- Garlic -- I may be guilty when it comes to fresh garlic. The pizza I have in the oven at this very moment is probably way too garlic-heavy. However, I can ignore the bloggers' comment: "Despite what you may think, adding tons of garlic powder doesn't give your dish lots of garlicky flavor." I hate garlic powder or garlic salt. Never have them on hand. I think they taste terrible and in fact not even like fresh garlic.
- Lemon Pepper -- I have never used it. But I completely agree with them: if you want the taste of lemon, use lemon! I think I've eaten dishes where someone was guilty.
- Sriracha Hot Sauce -- I just bought my first bottle of this last summer. And I'm on my second bottle. Maybe I better pay attention! I have noticed how often it's on the tables at small diner-type restaurants. Maybe it's a fad.
- Soy Sauce -- guilty. It's so easy to pour it on. It works in non-Chinese food. It's salty but you can pretend you aren't salting.
- Salt -- I try to behave myself with the salt shaker -- see point 4. And I hate anything to be oversalted, which lots of restaurants do. I think I'd put this one at number 1.
Besides this nice starter list, I think my excesses include herbs de Provence (also in my currently baking pizza) and maybe parsley flakes (ditto). I know I have to keep refilling my jars with these two. Also I might put onions on the list. I put them in everything, and can't help myself. It's an interesting exercise.
After Dinner Update
My pizza actually came out delicious.
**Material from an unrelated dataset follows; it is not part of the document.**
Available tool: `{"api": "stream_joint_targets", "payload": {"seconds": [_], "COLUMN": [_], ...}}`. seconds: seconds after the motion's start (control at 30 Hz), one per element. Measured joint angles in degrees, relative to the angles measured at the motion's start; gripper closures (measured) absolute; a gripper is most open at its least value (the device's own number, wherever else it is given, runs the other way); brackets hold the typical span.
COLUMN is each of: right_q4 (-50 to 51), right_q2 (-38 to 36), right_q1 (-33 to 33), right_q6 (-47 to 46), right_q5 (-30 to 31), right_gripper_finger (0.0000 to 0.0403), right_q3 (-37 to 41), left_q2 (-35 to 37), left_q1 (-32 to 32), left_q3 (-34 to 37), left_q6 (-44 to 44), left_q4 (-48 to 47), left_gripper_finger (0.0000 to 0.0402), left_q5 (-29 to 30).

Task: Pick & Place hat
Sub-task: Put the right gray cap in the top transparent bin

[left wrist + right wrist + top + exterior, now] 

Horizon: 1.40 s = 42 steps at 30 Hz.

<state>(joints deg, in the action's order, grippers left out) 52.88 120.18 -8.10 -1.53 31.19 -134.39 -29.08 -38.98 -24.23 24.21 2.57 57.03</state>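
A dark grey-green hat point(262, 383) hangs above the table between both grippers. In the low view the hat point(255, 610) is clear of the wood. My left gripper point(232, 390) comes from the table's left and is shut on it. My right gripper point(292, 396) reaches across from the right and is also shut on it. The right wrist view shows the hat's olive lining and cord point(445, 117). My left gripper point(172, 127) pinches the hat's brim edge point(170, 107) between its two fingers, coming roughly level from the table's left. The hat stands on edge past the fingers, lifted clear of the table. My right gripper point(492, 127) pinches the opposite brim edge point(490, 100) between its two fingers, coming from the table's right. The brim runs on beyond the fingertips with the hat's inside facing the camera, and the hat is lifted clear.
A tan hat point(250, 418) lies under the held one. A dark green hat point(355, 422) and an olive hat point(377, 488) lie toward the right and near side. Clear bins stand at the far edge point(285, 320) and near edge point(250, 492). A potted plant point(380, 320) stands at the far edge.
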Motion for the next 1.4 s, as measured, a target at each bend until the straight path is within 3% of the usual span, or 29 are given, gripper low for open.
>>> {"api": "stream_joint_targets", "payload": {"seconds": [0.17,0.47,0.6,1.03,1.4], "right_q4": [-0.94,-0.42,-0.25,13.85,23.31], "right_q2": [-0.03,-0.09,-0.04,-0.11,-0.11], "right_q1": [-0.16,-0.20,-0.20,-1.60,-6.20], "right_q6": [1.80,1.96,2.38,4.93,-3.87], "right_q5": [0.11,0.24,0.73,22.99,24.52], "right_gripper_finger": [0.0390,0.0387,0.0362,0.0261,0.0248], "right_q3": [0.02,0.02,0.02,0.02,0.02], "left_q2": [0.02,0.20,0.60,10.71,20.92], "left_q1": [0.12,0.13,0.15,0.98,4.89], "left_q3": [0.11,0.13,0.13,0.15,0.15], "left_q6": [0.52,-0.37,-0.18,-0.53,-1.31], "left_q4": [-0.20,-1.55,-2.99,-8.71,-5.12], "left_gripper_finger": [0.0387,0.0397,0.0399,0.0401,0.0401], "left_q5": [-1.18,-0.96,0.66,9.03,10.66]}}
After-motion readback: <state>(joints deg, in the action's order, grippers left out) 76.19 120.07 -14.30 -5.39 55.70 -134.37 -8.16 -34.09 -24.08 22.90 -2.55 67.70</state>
Not a bit too much garlic. I used 2 chopped garlic cloves, lightly browned in olive oil. Then I simmered it with an 8-oz can of tomato sauce with lots of herbs de Provence, but not too much. And topped the crust, which had been rising, with a few black olives and a few slices of cheese. Last time we ordered delivery pizza we had meatballs so I decided to use some Trader Joe's turkey meatballs as well. It was quite successful.
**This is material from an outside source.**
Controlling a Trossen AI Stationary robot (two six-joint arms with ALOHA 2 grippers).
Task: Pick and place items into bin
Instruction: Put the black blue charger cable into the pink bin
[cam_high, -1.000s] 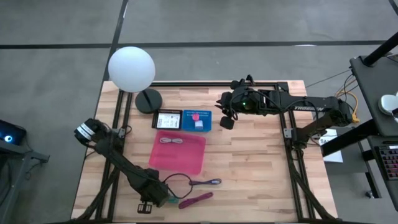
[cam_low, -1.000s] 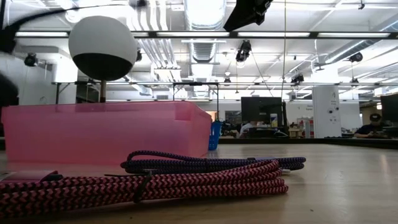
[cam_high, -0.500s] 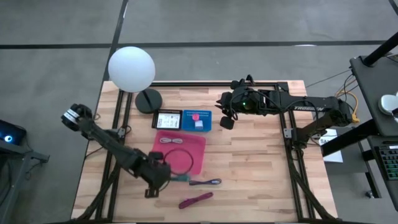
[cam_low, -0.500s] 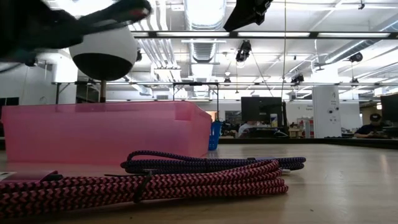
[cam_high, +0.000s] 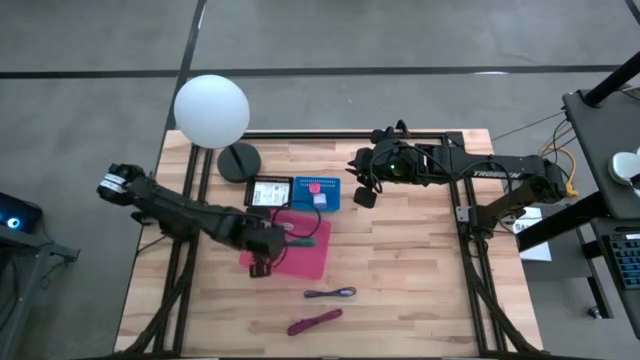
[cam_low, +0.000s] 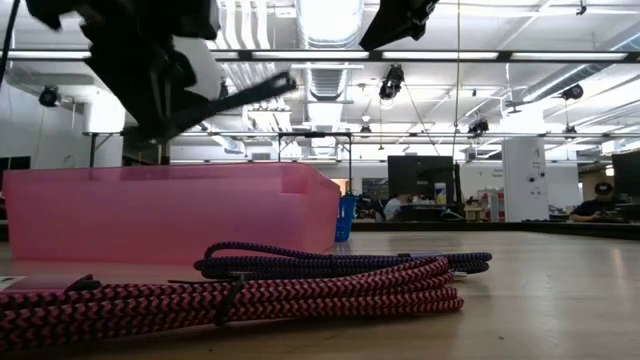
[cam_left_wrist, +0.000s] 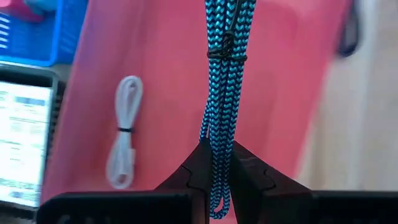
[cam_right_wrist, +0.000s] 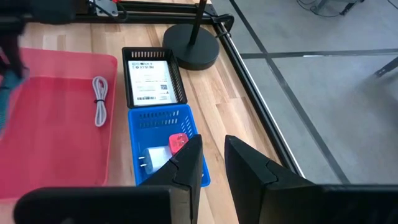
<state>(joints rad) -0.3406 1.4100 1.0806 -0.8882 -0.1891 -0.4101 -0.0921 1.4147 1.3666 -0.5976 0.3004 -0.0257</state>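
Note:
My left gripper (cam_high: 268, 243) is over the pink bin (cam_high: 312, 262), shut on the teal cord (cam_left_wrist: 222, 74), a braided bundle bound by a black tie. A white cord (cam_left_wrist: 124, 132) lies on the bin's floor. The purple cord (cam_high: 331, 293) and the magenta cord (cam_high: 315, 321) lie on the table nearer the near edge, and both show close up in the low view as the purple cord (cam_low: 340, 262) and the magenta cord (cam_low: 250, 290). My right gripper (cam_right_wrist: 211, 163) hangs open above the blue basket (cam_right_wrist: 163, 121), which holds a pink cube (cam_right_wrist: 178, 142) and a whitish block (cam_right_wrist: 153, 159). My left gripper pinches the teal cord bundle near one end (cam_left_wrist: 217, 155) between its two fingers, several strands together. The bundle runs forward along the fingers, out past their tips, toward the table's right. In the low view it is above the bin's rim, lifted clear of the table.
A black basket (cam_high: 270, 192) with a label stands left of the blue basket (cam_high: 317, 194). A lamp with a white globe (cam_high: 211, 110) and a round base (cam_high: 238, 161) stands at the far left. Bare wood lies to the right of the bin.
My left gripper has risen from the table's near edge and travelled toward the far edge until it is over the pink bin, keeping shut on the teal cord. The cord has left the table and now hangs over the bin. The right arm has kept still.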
Odd photographic note: my automatic camera signaled that one of the meatballs was a face.
2 comments:
"My automatic camera signaled that one of the meatballs was a face"
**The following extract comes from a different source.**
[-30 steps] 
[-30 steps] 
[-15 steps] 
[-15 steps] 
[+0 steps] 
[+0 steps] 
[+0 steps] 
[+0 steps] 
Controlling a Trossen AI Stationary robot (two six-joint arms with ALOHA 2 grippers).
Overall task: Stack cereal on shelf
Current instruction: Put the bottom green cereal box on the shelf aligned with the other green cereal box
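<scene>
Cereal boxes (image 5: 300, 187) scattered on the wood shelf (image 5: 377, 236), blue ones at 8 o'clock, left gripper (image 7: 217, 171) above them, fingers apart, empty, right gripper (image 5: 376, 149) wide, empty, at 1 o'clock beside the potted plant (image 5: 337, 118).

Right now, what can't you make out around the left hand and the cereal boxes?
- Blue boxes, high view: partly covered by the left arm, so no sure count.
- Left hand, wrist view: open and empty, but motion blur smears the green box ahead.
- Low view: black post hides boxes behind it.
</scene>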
Mae, I think you have the nugget of an entirely new approach for those who want to leaven technology with a bit of art criticism. (or perhaps to geek-up the lives of the critics).
What if we were to photograph a series of 20th century paintings to see which contain a computer-reconizable face? Doing this with some works of Wyeth, for example, would just show that the system was working ---- but one could then go to Picasso's Les Demoiselles d'Avignon to see whether the computer algorithms have any resonance with modernist sensibilities. PhD theses may then ensue!
Great Idea,Jens. It would also work with the iPhoto and other "faces" recognition software, which has uncanny ability to identify an individual's face in subsequent photos. So do Picasso's works REALLY look like his subjects? Or is that just something they make you think in the art museum?